On PostgreSQL. Interview with Tom Kincaid.
“Application designers need to start by thinking about what level of data integrity they need, rather than what they want, and then design their technology stack around that reality. Everyone would like a database that guarantees perfect availability, perfect consistency, instantaneous response times, and infinite throughput, but it´s not possible to create a
product with all of those properties”–Tom Kincaid.
What is new with PostgreSQL? I have Interviewed Tom Kincaid, head of Products and Engineering at EnterpriseDB.
(Tom prepared the following responses with contributions from the EnterpriseDB development team)
Q1. EnterpriseDB products are based upon PostgreSQL. What is special about your product offering?
Tom Kincaid: EnterpriseDB has integrated many enterprise features and performance enhancements into the core PostgreSQL code to create a database with the lowest possible TCO and provide the “last mile” of service needed by enterprise database users.

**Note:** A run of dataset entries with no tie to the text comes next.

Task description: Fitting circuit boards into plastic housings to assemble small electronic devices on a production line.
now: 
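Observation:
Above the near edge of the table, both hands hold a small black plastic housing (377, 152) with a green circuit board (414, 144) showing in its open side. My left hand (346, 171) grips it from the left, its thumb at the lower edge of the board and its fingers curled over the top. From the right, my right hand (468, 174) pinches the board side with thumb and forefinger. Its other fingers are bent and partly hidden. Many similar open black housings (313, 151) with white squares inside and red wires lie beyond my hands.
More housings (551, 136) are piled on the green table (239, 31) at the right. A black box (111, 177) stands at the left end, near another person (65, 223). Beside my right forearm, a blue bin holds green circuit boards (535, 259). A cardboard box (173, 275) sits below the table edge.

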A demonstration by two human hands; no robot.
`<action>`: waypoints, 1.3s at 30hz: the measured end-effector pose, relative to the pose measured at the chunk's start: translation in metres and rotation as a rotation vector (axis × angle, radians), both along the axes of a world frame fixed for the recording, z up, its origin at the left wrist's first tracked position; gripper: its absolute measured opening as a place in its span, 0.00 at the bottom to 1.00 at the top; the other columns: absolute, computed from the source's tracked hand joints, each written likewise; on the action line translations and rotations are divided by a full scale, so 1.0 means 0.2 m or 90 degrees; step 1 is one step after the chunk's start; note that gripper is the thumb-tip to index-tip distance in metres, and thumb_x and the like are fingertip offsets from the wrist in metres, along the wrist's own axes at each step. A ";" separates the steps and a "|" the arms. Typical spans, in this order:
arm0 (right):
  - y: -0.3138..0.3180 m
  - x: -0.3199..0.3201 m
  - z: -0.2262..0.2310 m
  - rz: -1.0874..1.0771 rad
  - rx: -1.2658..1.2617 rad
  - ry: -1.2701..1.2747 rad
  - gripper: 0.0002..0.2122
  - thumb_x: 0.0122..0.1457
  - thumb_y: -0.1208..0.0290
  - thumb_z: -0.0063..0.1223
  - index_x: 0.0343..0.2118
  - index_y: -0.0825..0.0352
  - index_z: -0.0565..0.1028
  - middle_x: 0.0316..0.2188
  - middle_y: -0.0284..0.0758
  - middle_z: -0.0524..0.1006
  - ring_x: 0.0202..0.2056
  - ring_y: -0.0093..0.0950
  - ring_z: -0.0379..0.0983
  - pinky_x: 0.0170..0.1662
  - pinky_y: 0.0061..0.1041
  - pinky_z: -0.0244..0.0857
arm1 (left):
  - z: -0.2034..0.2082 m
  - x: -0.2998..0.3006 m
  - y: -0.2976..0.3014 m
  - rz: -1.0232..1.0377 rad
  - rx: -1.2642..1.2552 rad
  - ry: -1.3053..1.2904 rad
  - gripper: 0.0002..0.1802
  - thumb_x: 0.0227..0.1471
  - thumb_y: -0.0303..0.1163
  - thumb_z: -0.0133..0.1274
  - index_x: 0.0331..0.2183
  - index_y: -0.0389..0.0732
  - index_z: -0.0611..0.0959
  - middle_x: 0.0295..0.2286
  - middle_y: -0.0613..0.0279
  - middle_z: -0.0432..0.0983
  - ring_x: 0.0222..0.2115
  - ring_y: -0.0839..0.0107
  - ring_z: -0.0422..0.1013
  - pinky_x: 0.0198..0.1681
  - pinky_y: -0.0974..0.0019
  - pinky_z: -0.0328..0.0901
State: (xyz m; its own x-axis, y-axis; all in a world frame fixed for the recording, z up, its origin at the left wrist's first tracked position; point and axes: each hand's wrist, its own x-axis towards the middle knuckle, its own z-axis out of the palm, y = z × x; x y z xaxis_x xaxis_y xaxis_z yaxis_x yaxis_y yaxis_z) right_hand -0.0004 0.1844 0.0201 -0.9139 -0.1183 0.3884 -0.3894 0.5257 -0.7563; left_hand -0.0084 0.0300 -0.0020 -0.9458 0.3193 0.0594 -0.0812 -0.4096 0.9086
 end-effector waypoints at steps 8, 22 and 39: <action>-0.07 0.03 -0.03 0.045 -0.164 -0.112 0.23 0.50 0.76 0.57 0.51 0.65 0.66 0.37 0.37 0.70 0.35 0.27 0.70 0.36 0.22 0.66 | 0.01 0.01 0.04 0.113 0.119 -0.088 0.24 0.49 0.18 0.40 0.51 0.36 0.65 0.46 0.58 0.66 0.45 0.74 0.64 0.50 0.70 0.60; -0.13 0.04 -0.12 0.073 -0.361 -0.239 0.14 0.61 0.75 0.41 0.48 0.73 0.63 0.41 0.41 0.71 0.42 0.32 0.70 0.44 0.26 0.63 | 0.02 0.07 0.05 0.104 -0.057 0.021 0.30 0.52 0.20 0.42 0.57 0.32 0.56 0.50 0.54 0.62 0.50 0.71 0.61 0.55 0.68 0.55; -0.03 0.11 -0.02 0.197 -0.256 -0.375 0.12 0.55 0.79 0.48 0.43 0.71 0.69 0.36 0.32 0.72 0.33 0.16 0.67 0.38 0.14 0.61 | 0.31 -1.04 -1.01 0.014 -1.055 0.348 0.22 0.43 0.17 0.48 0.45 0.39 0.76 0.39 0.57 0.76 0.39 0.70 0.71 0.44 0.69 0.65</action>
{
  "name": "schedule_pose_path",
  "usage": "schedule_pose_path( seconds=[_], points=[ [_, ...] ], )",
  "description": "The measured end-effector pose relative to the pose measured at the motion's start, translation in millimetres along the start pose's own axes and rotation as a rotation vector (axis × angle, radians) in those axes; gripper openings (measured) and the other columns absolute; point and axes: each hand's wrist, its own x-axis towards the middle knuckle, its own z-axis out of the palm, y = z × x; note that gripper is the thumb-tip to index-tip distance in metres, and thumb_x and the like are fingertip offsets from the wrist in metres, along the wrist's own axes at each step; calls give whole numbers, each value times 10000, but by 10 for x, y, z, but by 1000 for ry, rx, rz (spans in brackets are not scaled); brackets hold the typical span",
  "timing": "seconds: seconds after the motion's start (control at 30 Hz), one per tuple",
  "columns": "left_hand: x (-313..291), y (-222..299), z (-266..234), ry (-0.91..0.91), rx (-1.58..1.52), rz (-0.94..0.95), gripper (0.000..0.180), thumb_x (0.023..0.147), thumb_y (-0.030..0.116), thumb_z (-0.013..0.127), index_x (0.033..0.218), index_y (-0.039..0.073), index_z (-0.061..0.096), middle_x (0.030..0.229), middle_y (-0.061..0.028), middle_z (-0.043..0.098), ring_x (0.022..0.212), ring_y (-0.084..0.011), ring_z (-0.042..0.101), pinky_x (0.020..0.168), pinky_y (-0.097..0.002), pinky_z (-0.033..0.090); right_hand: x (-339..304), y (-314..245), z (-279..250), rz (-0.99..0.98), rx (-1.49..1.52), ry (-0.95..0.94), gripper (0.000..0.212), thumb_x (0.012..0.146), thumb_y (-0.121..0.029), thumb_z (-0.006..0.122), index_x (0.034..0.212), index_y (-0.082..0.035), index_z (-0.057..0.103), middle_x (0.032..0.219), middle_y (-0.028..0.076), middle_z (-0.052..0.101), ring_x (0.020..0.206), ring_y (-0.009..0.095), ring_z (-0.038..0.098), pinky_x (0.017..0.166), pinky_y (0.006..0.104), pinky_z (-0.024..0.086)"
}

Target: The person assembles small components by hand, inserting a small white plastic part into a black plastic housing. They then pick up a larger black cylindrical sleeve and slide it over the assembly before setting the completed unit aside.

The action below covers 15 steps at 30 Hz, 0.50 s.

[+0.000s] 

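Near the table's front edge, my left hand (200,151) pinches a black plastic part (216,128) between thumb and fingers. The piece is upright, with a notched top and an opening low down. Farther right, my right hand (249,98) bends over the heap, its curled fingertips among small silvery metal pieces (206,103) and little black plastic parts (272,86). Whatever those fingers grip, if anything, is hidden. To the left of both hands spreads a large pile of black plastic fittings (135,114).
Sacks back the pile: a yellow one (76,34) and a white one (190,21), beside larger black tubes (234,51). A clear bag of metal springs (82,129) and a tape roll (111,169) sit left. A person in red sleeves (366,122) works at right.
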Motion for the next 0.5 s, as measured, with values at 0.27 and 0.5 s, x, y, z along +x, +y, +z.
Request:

EnterpriseDB´s Postgres Plus software provides the performance, security and Oracle compatibility needed to address a range of enterprise business applications. EnterpriseDB´s Oracle compatibility, also integrated into the PostgreSQL code base, allows many Oracle shops to realize a much lower database TCO while utilizing their Oracle skills and applications designed to work against Oracle databases.
EnterpriseDB also creates enterprise-grade tools around PostgreSQL and Postgres Plus Advanced Server for use in large-scale deployments. They are Postgres Enterprise Manager, a powerful management console for managing, monitoring and tuning databases en masse whether they´re PostgreSQL community version or EnterpriseDB´s enhanced Postgres Plus Advanced Server; xDB Replication Server with multi-master replication and replication between Postgres, Oracle and SQL Server databases; and SQL/Protect for guarding against SQL Injection attacks.
Tom Kincaid: There are several areas of difference. PostgreSQL has traditionally had a stronger focus on data integrity and compliance with the SQL standard.
MySQL has traditionally been focused on raw performance for simple queries, and a typical benchmark is the number of read queries per second that the database engine can carry out, while PostgreSQL tends to focus more on having a sophisticated query optimizer that can efficiently handle more complex queries, sometimes at the expense of speed on simpler queries. And, for a long time, MySQL had a big lead over PostgreSQL in the area of replication technologies, which discouraged many users from choosing PostgreSQL.
Over time, these differences have diminished. PostgreSQL´s replication options have expanded dramatically in the last three releases, and its performance on simple queries has greatly improved in the most recent release (9.2). On the other hand, MySQL and MariaDB have both done significant recent work on their query optimizers. So each product is learning from the strengths of the other.
Of course, there´s one other big difference, which is that PostgreSQL is an independent open source project that is not, and cannot be, controlled by any single company, while MySQL is now owned and controlled by Oracle.
MariaDB is primarily developed by the Monty Program and shows signs of growing community support, but it does not yet have the kind of independent community that PostgreSQL has long enjoyed.
Q3. Tomas Ulin mentioned in an interview that “with MySQL 5.6, developers can now commingle the “best of both worlds” with fast key-value look up operations and complex SQL queries to meet user and application specific requirements”. What is your take on this?
Tom Kincaid: I think anyone who is developing an RDBMS today has to be aware that there are some users who are looking for the features of a key-value store or document database.
On the other hand, many NoSQL vendors are looking to add the sorts of features that have traditionally been associated with an enterprise-grade RDBMS. So I think that theme of convergence is going to come up over and over again in different contexts.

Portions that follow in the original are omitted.